Baralai

When you were just fifteen I took your precious virginity. Actually, you asked me to. I love it when you beg, on your knees, your crimson eyes full of need. You never admit it but yes, you need me. Me thrusting inside of you, the only thing she can't give you. Sexual satisfaction.

You were so triumphant when you told me you have found a true love. You said Rikku loves you. Well, I'm sure she does. You said that now you had her you wouldn't need me anymore, but you forgot our thing was never about love anyway. A man - whatever his occupation might be - needs to fulfil his sexual needs. And no matter what you say you need to fulfil yours, too.

You're lying under me, tied up to the bed. You try to turn your head away so that you wouldn't have to see me. So that you wouldn't have to admit you need me like air. You can't breathe without me inside of you, you're totally addicted. And every time you deny it I ask why do you keep coming back, then?

It doesn't make you a bad person, really. You just need to be dominated, you have primal needs and your girl can't satisfy you. You're always so tough, it's just natural that you want to be weak sometimes. You need a real man to get the best of you. And it's not only about sex - I've seen how you curl into my arms and fall asleep with a happy smile on your face.

I don't know why you make yourself believe you love her but I know it's not true.

Paine

When I was fifteen you created the path I would have to follow ever since. I was mature and thought I knew what I wanted, but you showed me I knew nothing. I guess it's still that way in bed – you show me again and again how I do not know what I want. Every time I wake up next to you and gather my clothes and creep away while you're sleeping I swear I'll never do it again.But of course I will and we both know it.

I know you think I need you like a woman is supposed to need a man. Physically, sexually, even romantically. It's not that, it's never been that simple. I don't need you, your lovely and oh so pretty hands, your weak trembling flesh or your masculine power. But I do need the pain that you cause me with your words, hands, smiles and all that domination.

I think I even need the shame afterwards. I need the begging, the crying, the hurting, the bleeding. I need the breaking into pieces. Because when I feel as unworthy and beaten as I ever could you finally loosen the chains around my wrists and smile. Gently. At that moment I'm a bit closer to being a whole person.

You have never understood my relationship with Rikku, just as you've misunderstood the one I'm having with you. Perhaps it's your ego or just jealousy, but you seem to think I can't love her if I have an addiction to you. I tried to believe that too, in the beginning, but now I know better. I love her, and that's the very reason why I'm doing this with you. I know I'm addicted and I think I'd lose my mind if I couldn't be dominated into pieces sometimes. But I also know I could never allow her to break me, because that would also mean breaking all the trust and love and harmony there is between us. And I can't risk losing her by telling about this, either.
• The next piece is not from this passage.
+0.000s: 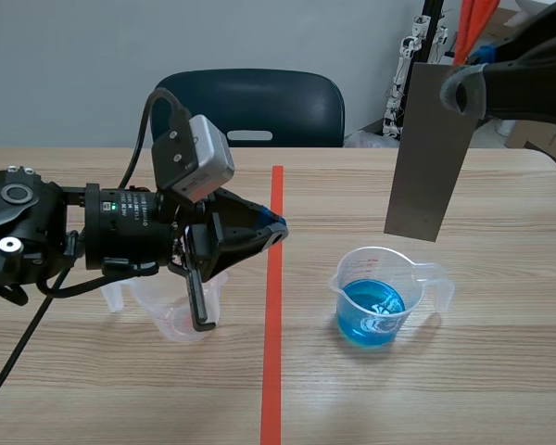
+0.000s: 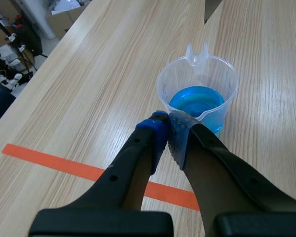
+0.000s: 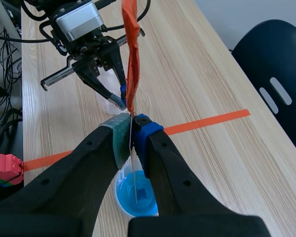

You I have never loved or trusted so I have nothing to be careful for. And you won't tell her about us because you would be just as lost as me if we would stop.

Rikku

I might be young but I am not stupid. Sometimes it's hard to believe you really think I don't know you're seeing him. Even seeing you two talking together it's so painstakingly obvious. Oh no, you're very careful about it all. But it's just that – you never touch him, even at mistake. You never look into his eyes. You never smile freely around him. If he walks too close behind you your heart seems to stop beating.

When you say you're going out with friends and there's a certain uneasiness in your voice I know I'll spend the night crying and hopelessly cursing this situation. Why can't you just tell me? I would love to do to you whatever it is he's doing now. I would chain, hurt and humiliate you if that'd make you happy. What kills me is that I know it wouldn't, and I can't understand why. Why is he better than me?

I don't believe you love him like you love me. We have a good relationship and I'm not going to end it like this. I'm not really even jealous, I just hate it when you don't trust me. You may be unfaithful and you may have needs that I can't satisfy but you may not treat me like just an ignorant little kid to whom you can be all gentle and vanilla when you happen to feel like that. It's just so hard to really mean things like that, let alone saying them aloud.

If you would be honest with me we could talk this through. I don't think I'll go on very long trying to avoid seeing your bruises, teary eyes and flushed skin after a night out. Accepting your weak explanations if I ask about it. Holding my breath when you kiss me good morning so that I wouldn't have to taste him on your lips. Pretending to be ever so happy and giving you yet another cheerful smile instead of bursting into tears.

I wonder if you'll ever start respecting me enough to truly let me know you.